Читать «Там, где всегда ветер» онлайн - страница 223

Мария Сергеевна Романушко

Я стала прогуливать уроки истории, сейчас мы проходим все эти съезды партии, меня от них тошнит, я прихожу к концу урока.

– Лена, в чём дело? – строго спрашивает Алексей Павлович.

– Я ходила за тетрадкой.

– За какой тетрадкой??? – он с трудом сдерживает гнев.

– Да вот, забыла дома…

Алексей Павлович смотрит на меня, недоумевая:

– Лена, мне не понятно твоё поведение.

Усталость пятнадцати лет

В пятнадцать лет чувствуешь большую усталость от жизни. Кажется, живёшь уже тысячу лет… Всё уже знаешь о людях: что они могут лгать и предавать – ничем тебя уже не удивишь.

Безмерная скука каждодневности: школа с ненавистными алгеброй, физикой и химией. И затхлой историей. Учитель – хороший человек, а предмет его – бррр!…

Дома: «Уроки выучила? Гаммы играла? В углах подмела? Кастрюли помыла? Кошкин горшок вынесла?»

Когда изо дня в день всё повторяется, и мало что из этого трогает твоё сердце, точнее – НИЧТО ИЗ ЭТОГО ТЕБЯ НЕ ТРОГАЕТ! – жизнь кажется бесконечной тягомотиной…

Может, и будет когда-нибудь ДРУГАЯ жизнь, НАСТОЯЩАЯ жизнь, но это так не скоро ещё, так не скоро…

Но вот забарабанил по крыше дождик… и я накидываю пальто и ухожу в плаванье по пустынным улочкам плоского городка… «Ты когда вернёшься?» – несётся мне в след. «А это моё личное дело!» – резко отвечаю я, резко закрывая за собой двери (я ненавижу этот вопрос! он мгновенно приводит меня в бешенство!)

На два часа я свободна. Ото всех. Ото всего.

Два часа грустного счастья, волнующего шёпота дождя, блестящих чёрных веток, усеянных дождливыми бриллиантами… Два часа мечтаний неизвестно о чём…

О пессимизме

Какой законченный пессимист не нуждается в эмоциональной подпитке? Поэтому мне так нравились наши прославленные классные шутники – Аня-большая и Сашка Соколенко. Когда я смеялась, у меня как будто сдиралась железная кожура с сердца… На самом-то деле я обожала смеяться! Как организм нуждается в витаминах, так и душа, чтобы расти, нуждается в радости, в шутке, в простом здоровом смехе. Мне этого в жизни катастрофически не хватало.
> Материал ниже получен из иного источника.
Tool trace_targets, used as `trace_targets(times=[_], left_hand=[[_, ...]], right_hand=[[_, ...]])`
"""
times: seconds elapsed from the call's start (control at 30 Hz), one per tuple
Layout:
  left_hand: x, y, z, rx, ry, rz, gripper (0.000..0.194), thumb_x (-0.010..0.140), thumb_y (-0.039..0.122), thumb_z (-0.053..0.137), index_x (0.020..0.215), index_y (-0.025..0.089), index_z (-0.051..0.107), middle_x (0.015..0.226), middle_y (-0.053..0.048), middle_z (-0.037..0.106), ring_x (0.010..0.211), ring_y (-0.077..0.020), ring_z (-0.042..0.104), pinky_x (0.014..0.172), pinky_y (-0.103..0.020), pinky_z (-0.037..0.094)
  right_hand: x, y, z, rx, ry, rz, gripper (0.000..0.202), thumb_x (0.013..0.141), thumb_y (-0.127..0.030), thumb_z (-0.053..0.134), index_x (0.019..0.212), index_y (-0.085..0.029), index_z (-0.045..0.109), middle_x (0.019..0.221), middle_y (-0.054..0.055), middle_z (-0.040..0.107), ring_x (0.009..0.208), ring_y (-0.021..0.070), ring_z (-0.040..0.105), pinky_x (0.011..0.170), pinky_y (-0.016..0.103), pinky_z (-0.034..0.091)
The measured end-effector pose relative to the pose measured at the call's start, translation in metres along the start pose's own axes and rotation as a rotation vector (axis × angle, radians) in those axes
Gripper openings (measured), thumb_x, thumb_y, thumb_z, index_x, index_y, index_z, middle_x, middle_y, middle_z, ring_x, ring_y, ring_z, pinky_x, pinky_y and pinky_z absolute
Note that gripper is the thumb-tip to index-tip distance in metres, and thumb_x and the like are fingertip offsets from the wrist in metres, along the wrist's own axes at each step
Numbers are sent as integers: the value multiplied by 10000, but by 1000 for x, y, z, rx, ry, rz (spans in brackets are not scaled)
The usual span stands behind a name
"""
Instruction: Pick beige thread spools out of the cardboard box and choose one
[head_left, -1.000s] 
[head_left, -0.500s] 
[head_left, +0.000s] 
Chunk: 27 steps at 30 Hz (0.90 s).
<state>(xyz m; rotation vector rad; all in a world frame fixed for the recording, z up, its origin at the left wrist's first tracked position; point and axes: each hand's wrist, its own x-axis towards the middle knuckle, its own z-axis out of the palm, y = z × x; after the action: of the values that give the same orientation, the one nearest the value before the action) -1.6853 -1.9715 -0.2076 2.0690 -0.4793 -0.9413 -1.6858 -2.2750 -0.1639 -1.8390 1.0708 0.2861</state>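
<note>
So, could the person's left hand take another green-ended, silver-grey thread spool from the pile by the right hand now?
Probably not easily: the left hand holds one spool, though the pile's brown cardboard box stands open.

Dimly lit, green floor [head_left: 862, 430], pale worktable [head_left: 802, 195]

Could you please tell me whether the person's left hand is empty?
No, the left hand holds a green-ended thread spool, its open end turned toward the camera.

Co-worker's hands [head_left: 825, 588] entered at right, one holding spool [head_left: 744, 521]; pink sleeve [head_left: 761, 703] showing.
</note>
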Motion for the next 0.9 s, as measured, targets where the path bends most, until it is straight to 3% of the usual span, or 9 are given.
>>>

Сознаю, что была мрачной в те годы, и, видно, поэтому со мной никто долго не дружил. Наверное, со мной было трудно, тяжело. Но догадалась я об этом значительно позже. А тогда – было грустно и непонятно: дружишь-дружишь с девочкой – и вдруг обнаруживаешь, что она давно уже дружит с другой, а ты здесь вовсе и не при чём… Так было с Томой, Асей, Людой, Ветой…

Была вспыльчива. Мама говорила: «Вся в отца!» Там бушевала горячая казачья и, не менее горячая, одесская кровь… Ничего не стоило сказать резкость. Была до ужаса принципиальная. Не гибкая. Упрямая до упёртости. Не умела (и не хотела) смотреть на вещи глазами другого человека. Была резкая. Обидчивая. Могла и сама легко обидеть человека. Не умышленно, конечно, а из-за своей подростковой, вызывающей принципиальности.

Повсюду видела несправедливость в жизни. Реагировала болезненно – до крика! С мнением взрослых считалась мало. Была убеждена, что взрослые в силу своего замшелого возраста уже забыли, как должен быть устроен мир (ха-ха! маме и Фёдору было чуть-чуть за тридцать!)